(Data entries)
□ □ □ □ □ □ □
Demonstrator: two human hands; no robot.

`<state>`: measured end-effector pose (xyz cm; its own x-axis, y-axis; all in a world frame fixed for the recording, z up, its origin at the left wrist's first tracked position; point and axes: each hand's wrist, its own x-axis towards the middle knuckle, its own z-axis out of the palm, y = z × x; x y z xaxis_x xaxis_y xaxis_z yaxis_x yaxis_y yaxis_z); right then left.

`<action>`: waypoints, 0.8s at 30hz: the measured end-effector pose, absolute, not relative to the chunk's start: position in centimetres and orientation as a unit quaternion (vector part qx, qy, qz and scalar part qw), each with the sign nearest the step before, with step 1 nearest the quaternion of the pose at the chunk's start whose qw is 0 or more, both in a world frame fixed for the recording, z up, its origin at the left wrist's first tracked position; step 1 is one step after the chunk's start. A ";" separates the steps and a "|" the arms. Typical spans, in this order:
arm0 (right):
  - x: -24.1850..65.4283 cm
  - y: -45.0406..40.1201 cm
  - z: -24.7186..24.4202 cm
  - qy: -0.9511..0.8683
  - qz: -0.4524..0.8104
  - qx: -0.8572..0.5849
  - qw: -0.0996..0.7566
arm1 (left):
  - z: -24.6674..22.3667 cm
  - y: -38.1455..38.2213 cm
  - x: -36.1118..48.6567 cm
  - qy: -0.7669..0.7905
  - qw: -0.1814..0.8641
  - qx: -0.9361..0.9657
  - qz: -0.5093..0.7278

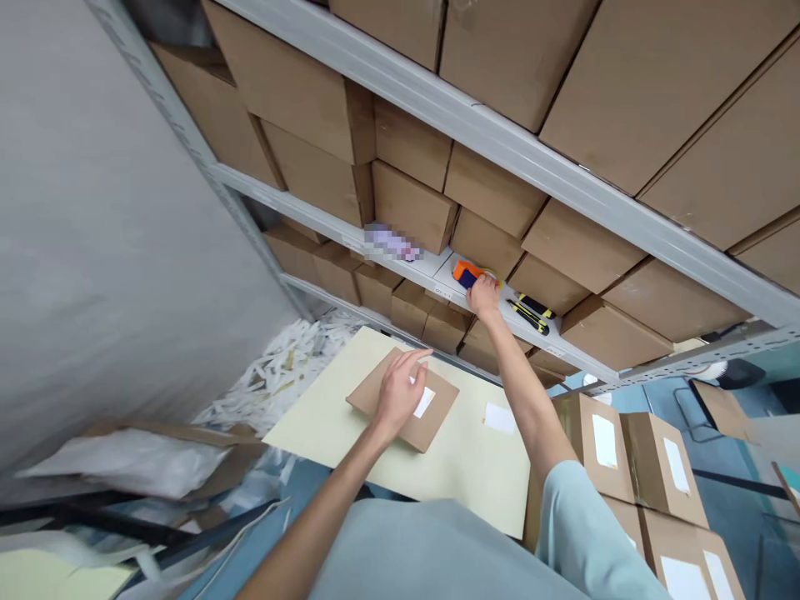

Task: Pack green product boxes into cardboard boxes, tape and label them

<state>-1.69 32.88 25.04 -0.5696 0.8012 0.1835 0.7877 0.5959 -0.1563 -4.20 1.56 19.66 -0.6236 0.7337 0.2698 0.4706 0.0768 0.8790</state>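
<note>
My left hand (400,390) lies over a small flat cardboard box (431,417), its fingers stretched out and slightly apart. A white label (423,403) on the box shows beside the thumb. The box rests on a pale yellow board (481,475), which also bears a white label (499,418). Reaching up to the shelf, my right hand (483,296) is closed on an orange and dark blue tape dispenser (465,273); the fingers partly hide it. Just right of this hand, black and yellow utility knives (530,317) lie on the shelf.
A metal rack (400,242) full of cardboard boxes (412,204) rises in front. A blurred-out item (392,242) lies on its shelf edge. Labelled boxes (603,442) are stacked at right. Shredded paper (287,362) and a plastic bag (137,462) are at left, by the wall.
</note>
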 end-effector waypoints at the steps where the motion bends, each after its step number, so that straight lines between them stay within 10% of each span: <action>1: -2.1 33.2 24.6 -0.883 0.026 -0.458 0.102 | 19.7 0.6 -3.3 0.727 0.122 0.410 0.538; 12: 0.3 32.3 22.9 -0.908 0.115 -0.361 0.180 | 15.1 -9.1 3.2 0.773 0.179 0.282 0.539; 24: 17.5 1.4 12.7 -0.599 0.742 -0.263 0.150 | 13.8 -11.1 10.2 0.789 0.099 0.269 0.544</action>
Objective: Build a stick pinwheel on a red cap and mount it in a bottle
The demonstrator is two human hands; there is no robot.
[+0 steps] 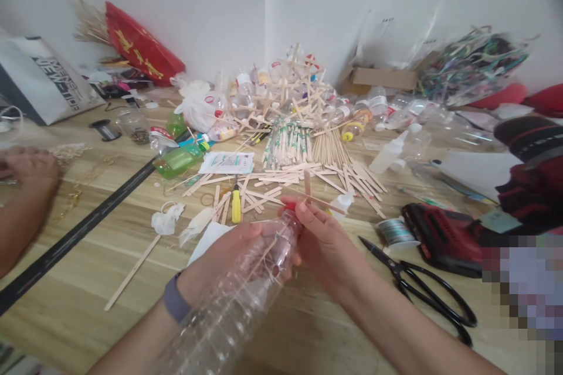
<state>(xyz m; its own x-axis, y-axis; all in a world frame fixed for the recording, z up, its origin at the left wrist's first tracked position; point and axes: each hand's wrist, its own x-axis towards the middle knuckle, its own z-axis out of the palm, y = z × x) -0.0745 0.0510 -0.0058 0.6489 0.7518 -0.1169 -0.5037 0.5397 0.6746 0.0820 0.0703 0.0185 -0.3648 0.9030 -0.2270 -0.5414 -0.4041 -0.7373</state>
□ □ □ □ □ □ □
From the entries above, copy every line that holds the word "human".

Demonstrator: two human hands; no robot.
The demonstrator is two human hands; there is no robot.

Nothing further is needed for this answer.